Viemos ao mundo para trabalhar… em nós
Porque existimos e para onde vamos? Estas são duas das derradeiras questões que atormentam a mente da grande maioria das pessoas. Há quem diga que viemos ao mundo para constituir família e reproduzir-nos. Também há quem defenda que o motivo da nossa existência esteja relacionado com a produtividade, o acumular de riqueza e a obtenção do máximo de conforto possível. E ainda, no lado oposto, temos aqueles que dizem que devemos “apenas” preocupar-nos em deixar este lugar melhor do que quando o encontrámos. Enfim, as perspectivas são inúmeras. Independentemente daquilo em que acreditamos, a verdade é que, na prática, as nossas vidas são regidas pela sobrevivência e, por conseguinte, pela conquista de um estilo de vida que nos garanta um sustento. É precisamente neste instante que muitos se perdem, desistem do que sentem e daquilo em que acreditam, para dar lugar a uma vida moribunda, sem significado.
Um dos grandes motivos que nos empurra para o precipício da mesmice é deixarmos que o medo tome as decisões. Desta forma, torna-se difícil percorrer o caminho que a vida reservou para nós. Ao observarmos as nossas vidas em retrospectiva, talvez os dedos das mãos não sejam suficientes para contabilizarmos a quantidade de escolhas que fizemos porque tínhamos receio de algo. O curso que escolhemos porque tínhamos medo de desiludir os nossos pais. O emprego que aceitámos porque tínhamos medo de não encontrar melhor. A pessoa com quem nos juntámos porque tínhamos medo de ficar sozinhos. Se olharmos bem, estamos constantemente a preparar-nos para o pior, nunca para o melhor. Quem semeia o medo de fracassar, como pode esperar vir a colher sucessos?
Quando o futuro faz ouvidos moucos às nossas dúvidas, é sempre mais fácil escutar o que o medo tem a dizer. Estamos em mar alto, completamente à deriva, e boias nem vê-las. À falta de algo palpável ao qual nos possamos agarrar, sentimos que o melhor é voltar para o barco repleto de passageiros desistentes. Muitas vezes nem temos consciência do potencial que possuímos e tampouco lhe damos a oportunidade de resplandecer. Aquilo que distingue um escultor é a sua capacidade de ver uma obra de arte onde todos os outros reconhecem apenas uma rocha. Também é assim que nos vejo. Viemos ao mundo maciços, com tanto por esculpir. Carregamos algo que precisa ser lapidado antes de poder ver a luz do dia e esse é um trabalho que só pode ser feito por nós, mais ninguém.

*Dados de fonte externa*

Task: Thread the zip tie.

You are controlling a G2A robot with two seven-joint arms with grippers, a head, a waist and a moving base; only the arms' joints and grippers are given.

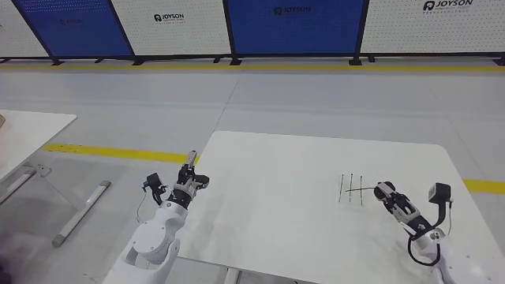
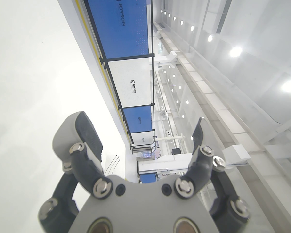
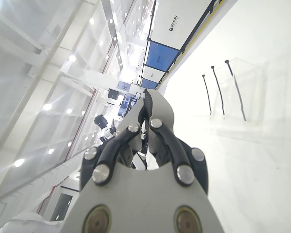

O excesso de futuro e a preocupação com a obtenção de respostas também podem dificultar o processo. Ficamos ansiosos por não saber qual o propósito de vida que devemos representar. Quanto mais procuramos, mais sofremos. A proatividade em excesso pode ser a maior inimiga. Cada pessoa a seu tempo. Para quê ter pressa? Talvez devêssemos preocupar-nos menos em fazer acontecer e mais em deixar que aconteça. Isto não se trata de uma corrida em que “quanto mais depressa melhor”. Existe um timing, uma ordem natural imperturbável. Concentremo-nos apenas em tentar ser melhores a cada dia que passa e a não perder tempo em conversas redondas com pessoas quadradas. Por vezes o mais sensato é ficar no nosso canto, a limar as arestas.
Ousemos sonhar e acreditar que somos bem mais do que imaginamos. Quem seriam os nossos heróis, se a princípio não tivessem dado o benefício da dúvida ao que a intuição lhes dizia? Provavelmente nada do que são hoje. Connosco não é diferente. Nem sempre é fácil imaginar o sol a brilhar num dia cinzento, mas ele está lá. Sempre.
Ser quem nascemos para ser obviamente que dá trabalho. Não basta acreditar, pedir com muita força e repetir dez vezes a mesma frase, enquanto juntamos as mãos e lançamos os olhos para o alto. É bem capaz de ser a tarefa mais exigente que podemos abraçar, mais que não seja para verificar se estamos mesmo por inteiro nesta empreitada. Podemos olhar para nós como se fossemos o nosso negócio próprio. Algo que requer empenho, dedicação e muita disciplina. A nossa obra-prima. Tudo se torna mais orgânico e espontâneo quando também praticamos o amor-próprio. “Só” temos de apreciar a pessoa que somos, na certeza que o futuro irá desvendar novas e melhores facetas. Afinal de contas, se o amor é cego, porque não confiar nele (e em nós) de olhos fechados?